** Your task **
Drop every picture, then transcribe the remaining data exactly.

** Collected material **
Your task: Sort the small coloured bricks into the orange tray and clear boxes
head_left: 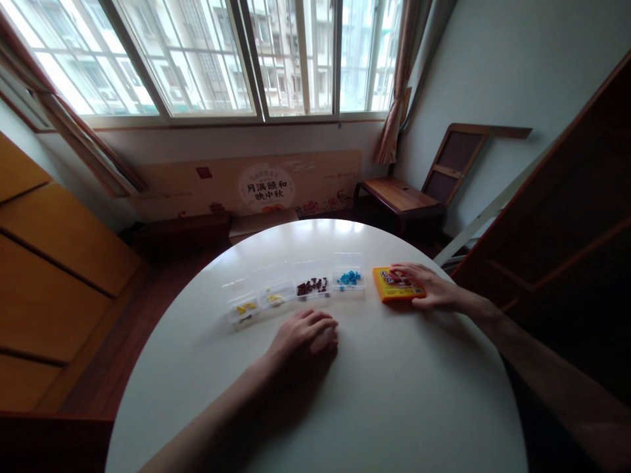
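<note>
My right hand [428, 286] lies over the right side of a flat yellow-orange box [386, 289] with a printed cover, its thumb at the near edge and fingers on top. On the table before me rests my left hand [304, 334], fingers curled in. A pale oval patch shows at its palm side, but I cannot make out what it is. Beyond it, small clear plastic trays form a slightly curved row. They contain blue pieces [350, 278], dark brown pieces [312, 286], pale yellow pieces [275, 298] and brighter yellow pieces [246, 307].
The round white table [394, 387] reflects light from the barred window [207, 59]. Past its far edge stand a low wooden bench [401, 194] and a long printed carton [315, 174]. An orange-brown cabinet [59, 282] is on the left, a dark wooden panel [557, 217] on the right.
</note>
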Demonstrator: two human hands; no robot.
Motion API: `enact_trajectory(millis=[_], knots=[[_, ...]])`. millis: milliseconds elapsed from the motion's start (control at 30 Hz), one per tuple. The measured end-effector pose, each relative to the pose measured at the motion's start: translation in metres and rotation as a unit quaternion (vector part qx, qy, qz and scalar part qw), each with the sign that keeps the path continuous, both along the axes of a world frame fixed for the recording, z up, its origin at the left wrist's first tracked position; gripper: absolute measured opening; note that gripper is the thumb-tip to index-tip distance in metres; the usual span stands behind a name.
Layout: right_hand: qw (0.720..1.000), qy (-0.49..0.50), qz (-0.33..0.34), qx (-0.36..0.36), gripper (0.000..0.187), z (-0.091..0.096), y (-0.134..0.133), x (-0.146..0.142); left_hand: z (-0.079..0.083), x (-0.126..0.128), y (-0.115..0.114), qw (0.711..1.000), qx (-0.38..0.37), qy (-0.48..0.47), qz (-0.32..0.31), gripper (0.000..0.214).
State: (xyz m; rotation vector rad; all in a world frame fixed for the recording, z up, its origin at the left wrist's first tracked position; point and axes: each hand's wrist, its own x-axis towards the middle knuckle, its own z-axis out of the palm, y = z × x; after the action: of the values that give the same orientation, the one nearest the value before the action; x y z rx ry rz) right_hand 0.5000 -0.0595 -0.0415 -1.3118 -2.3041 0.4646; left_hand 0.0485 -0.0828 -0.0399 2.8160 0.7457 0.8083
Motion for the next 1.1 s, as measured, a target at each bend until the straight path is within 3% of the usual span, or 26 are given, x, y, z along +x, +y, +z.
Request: enact_trajectory(millis=[333, 467, 600, 667, 833, 1100], knots=[[1.000, 0.014, 0.027, 0.000, 0.090, 0.005, 0.013, -0.009, -0.001, -0.001, -0.001, 1.000, -0.013, -0.007, 0.003, 0.022], [0.998, 0.009, -0.009, 0.066, 0.081, 0.021, 0.025, -0.039, -0.004, -0.002, 0.001, 1.000, -0.005, -0.012, -0.001, 0.023], [0.993, 0.030, -0.035, 0.105, 0.087, 0.028, 0.050, -0.084, -0.001, -0.003, -0.001, 1.000, -0.001, -0.017, 0.014, 0.022], [0.992, 0.052, -0.038, 0.110, 0.080, 0.027, 0.062, -0.103, 0.003, -0.004, -0.004, 0.999, -0.005, -0.022, 0.025, 0.021], [0.989, 0.068, -0.034, 0.125, 0.029, 0.024, 0.075, -0.127, 0.009, -0.005, -0.009, 0.998, -0.018, -0.038, 0.045, 0.019], [0.989, 0.060, -0.002, 0.135, 0.023, 0.026, 0.043, -0.121, 0.006, -0.006, -0.005, 0.993, -0.005, -0.062, 0.101, 0.026]])
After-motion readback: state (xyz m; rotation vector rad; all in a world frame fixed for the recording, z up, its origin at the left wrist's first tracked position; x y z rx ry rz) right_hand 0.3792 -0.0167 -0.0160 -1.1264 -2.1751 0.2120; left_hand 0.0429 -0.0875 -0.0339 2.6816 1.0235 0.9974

** Finished task **
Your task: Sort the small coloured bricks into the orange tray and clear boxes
head_left: 
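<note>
My right hand [428, 286] lies over the right side of a flat yellow-orange box [386, 289] with a printed cover, its thumb at the near edge and fingers on top. On the table before me rests my left hand [304, 334], fingers curled in. A pale oval patch shows at its palm side, but I cannot make out what it is. Beyond it, small clear plastic trays form a slightly curved row. They contain blue pieces [350, 278], dark brown pieces [312, 286], pale yellow pieces [275, 298] and brighter yellow pieces [246, 307].
The round white table [394, 387] reflects light from the barred window [207, 59]. Past its far edge stand a low wooden bench [401, 194] and a long printed carton [315, 174]. An orange-brown cabinet [59, 282] is on the left, a dark wooden panel [557, 217] on the right.
</note>
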Demonstrator: two human hands; no robot.
Motion API: `enact_trajectory(millis=[_], knots=[[_, ...]])`. millis: milliseconds elapsed from the motion's start (control at 30 Hz), one per tuple. The measured end-effector pose, each relative to the pose measured at the motion's start: translation in metres and rotation as a unit quaternion (vector part qx, qy, qz and scalar part qw), each with the sign that keeps the path continuous, both along the axes of a world frame fixed for the recording, z up, its origin at the left wrist's first tracked position; gripper: absolute measured opening; note that gripper is the thumb-tip to index-tip distance in metres; the usual span stands behind a name.
Layout: right_hand: qw (0.720..1.000), qy (-0.49..0.50), qz (-0.33..0.34), qx (-0.36..0.36), gripper (0.000..0.187), z (-0.091..0.096), y (-0.134..0.133), x (-0.146..0.142); left_hand: z (-0.079..0.083), x (-0.126..0.128), y (-0.115..0.114), qw (0.711..1.000), qx (-0.38..0.37), qy (-0.48..0.47), qz (-0.32..0.31), gripper (0.000..0.214).
State: (xyz m; rotation vector rad; all in a world frame fixed for the recording, z up, its origin at the left wrist's first tracked position; point and axes: each hand's wrist, its own x-axis towards the middle knuckle, its own z-axis out of the palm, y = z × x; after the action: of the values that give the same orientation, the one nearest the value before the action; x y z rx ry rz) right_hand 0.5000 -0.0595 -0.0415 -1.3118 -2.3041 0.4646; left_hand 0.0485 -0.0828 -0.0399 2.8160 0.7457 0.8083
Motion for the next 1.1 s, as measured, a target at each bend until the straight path is within 3% of the usual span, or 26 are given, x, y, z along +x, +y, +z.
Request: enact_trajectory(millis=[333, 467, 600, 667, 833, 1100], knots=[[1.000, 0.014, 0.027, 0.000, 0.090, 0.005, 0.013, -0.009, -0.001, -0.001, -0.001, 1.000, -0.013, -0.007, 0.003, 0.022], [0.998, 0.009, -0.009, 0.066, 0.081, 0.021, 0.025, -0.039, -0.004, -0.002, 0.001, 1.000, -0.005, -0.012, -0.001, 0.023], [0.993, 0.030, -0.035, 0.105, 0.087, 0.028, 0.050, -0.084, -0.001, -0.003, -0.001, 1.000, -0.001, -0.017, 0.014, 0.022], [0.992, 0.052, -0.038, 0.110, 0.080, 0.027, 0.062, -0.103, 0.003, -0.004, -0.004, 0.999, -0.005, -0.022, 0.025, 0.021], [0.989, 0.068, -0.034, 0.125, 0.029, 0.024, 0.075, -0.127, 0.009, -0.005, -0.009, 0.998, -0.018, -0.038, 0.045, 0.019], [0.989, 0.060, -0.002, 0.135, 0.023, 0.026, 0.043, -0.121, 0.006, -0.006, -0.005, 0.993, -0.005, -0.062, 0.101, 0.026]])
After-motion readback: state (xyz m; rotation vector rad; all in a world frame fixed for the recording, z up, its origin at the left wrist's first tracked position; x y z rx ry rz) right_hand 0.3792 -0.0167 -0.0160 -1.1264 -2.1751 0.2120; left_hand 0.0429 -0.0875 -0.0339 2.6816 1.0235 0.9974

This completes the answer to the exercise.